→ **Task to complete**
A picture-free, exact reproduction of the listing that follows is required.

→ **Material to process**
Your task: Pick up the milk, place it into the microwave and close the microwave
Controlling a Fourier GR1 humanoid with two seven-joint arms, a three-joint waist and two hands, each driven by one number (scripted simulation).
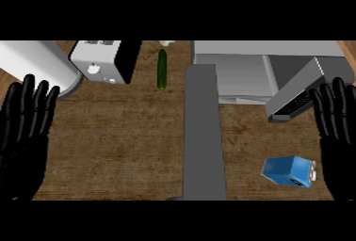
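Observation:
The milk [290,171] is a blue carton lying on the wooden counter at the lower right. The microwave [240,75] stands at the back right, its grey inside showing. Its door [300,96] hangs open, swung out to the right. My right hand [338,132] stands open at the right edge, fingers up, just right of the carton and apart from it. Open too, my left hand [24,132] rests at the left edge with fingers up and holds nothing.
A long grey bar [204,136] runs down the middle of the counter, from the microwave toward the front edge. A green cucumber [162,69] lies at the back centre. A white toaster [104,60] and a white cylinder [38,63] stand at the back left.

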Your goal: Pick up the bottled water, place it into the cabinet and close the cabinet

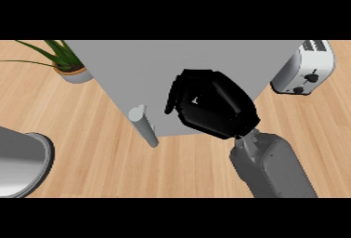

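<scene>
Wooden counter (103, 153) carries a grey cabinet (137, 69) (toaster (305, 69) beside it); the right robot hand (216, 107) hovers over the cabinet, fingers curled together, holding nothing visible.

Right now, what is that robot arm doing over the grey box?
The robot's right hand, fingers curled, is up against the grey cabinet on the wooden counter, beside its bar-shaped handle. No water bottle is in sight, so whether it is already inside cannot be told. The left hand is out of view. Around the cabinet stand a potted plant, a toaster and a metal pot.
</scene>
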Controlling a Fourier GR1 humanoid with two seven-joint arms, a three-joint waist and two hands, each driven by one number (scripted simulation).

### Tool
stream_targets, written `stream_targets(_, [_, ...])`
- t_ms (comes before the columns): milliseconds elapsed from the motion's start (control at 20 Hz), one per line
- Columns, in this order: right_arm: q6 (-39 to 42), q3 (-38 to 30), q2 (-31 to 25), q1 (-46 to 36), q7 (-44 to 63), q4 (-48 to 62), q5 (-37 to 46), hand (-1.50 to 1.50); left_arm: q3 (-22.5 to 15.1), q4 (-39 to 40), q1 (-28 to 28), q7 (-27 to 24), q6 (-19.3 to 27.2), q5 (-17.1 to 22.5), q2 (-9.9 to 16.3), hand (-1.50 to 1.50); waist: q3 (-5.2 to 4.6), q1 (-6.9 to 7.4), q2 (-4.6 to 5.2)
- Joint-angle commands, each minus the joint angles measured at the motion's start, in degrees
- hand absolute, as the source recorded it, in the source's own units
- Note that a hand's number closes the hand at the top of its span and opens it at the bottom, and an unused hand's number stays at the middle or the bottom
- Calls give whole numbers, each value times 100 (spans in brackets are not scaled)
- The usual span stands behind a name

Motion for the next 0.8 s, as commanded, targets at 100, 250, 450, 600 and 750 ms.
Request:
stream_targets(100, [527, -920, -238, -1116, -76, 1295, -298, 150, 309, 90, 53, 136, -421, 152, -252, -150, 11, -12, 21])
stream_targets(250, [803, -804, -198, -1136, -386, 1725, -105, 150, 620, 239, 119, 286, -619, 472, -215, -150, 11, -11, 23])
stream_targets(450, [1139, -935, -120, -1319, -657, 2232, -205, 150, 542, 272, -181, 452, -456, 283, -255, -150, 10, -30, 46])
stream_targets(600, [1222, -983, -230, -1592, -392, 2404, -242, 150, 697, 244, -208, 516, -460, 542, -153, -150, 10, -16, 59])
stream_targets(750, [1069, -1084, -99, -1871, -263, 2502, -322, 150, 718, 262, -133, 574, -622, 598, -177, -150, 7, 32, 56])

→ **Output for this task**
Your task: Pick up the milk, place it into the microwave and close the microwave
Controlling a Fourier GR1 humanoid with two seven-joint arms, a three-joint waist and two hands, each driven by one number (scripted simulation).
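Observation:
The milk [290,171] is a blue carton lying on the wooden counter at the lower right. The microwave [240,75] stands at the back right, its grey inside showing. Its door [300,96] hangs open, swung out to the right. My right hand [338,132] stands open at the right edge, fingers up, just right of the carton and apart from it. Open too, my left hand [24,132] rests at the left edge with fingers up and holds nothing.
A long grey bar [204,136] runs down the middle of the counter, from the microwave toward the front edge. A green cucumber [162,69] lies at the back centre. A white toaster [104,60] and a white cylinder [38,63] stand at the back left.
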
Your goal: Pick up the bottled water, place it into the cabinet and close the cabinet


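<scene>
Wooden counter (103, 153) carries a grey cabinet (137, 69) (toaster (305, 69) beside it); the right robot hand (216, 107) hovers over the cabinet, fingers curled together, holding nothing visible.

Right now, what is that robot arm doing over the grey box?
The robot's right hand, fingers curled, is up against the grey cabinet on the wooden counter, beside its bar-shaped handle. No water bottle is in sight, so whether it is already inside cannot be told. The left hand is out of view. Around the cabinet stand a potted plant, a toaster and a metal pot.
</scene>
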Controlling a Fourier GR1 humanoid with two seven-joint arms, a three-joint waist and two hands, each driven by one number (scripted simulation).

### Tool
stream_targets, written `stream_targets(_, [_, ...])`
- t_ms (comes before the columns): milliseconds elapsed from the motion's start (control at 20 Hz), one per line
- Columns, in this order: right_arm: q6 (-39 to 42), q3 (-38 to 30), q2 (-31 to 25), q1 (-46 to 36), q7 (-44 to 63), q4 (-48 to 62), q5 (-37 to 46), hand (-1.50 to 1.50); left_arm: q3 (-22.5 to 15.1), q4 (-39 to 40), q1 (-28 to 28), q7 (-27 to 24), q6 (-19.3 to 27.2), q5 (-17.1 to 22.5), q2 (-9.9 to 16.3), hand (-1.50 to 1.50); waist: q3 (-5.2 to 4.6), q1 (-6.9 to 7.4), q2 (-4.6 to 5.2)
- Joint-angle commands, each minus the joint angles measured at the motion's start, in degrees
- hand absolute, as the source recorded it, in the source's own units
- Note that a hand's number closes the hand at the top of its span and opens it at the bottom, and an unused hand's number stays at the middle or the bottom
- Calls give whole numbers, each value times 100 (spans in brackets are not scaled)
- The usual span stands behind a name

Motion for the next 0.8 s, as commanded, targets at 100, 250, 450, 600 and 750 ms.
Request:
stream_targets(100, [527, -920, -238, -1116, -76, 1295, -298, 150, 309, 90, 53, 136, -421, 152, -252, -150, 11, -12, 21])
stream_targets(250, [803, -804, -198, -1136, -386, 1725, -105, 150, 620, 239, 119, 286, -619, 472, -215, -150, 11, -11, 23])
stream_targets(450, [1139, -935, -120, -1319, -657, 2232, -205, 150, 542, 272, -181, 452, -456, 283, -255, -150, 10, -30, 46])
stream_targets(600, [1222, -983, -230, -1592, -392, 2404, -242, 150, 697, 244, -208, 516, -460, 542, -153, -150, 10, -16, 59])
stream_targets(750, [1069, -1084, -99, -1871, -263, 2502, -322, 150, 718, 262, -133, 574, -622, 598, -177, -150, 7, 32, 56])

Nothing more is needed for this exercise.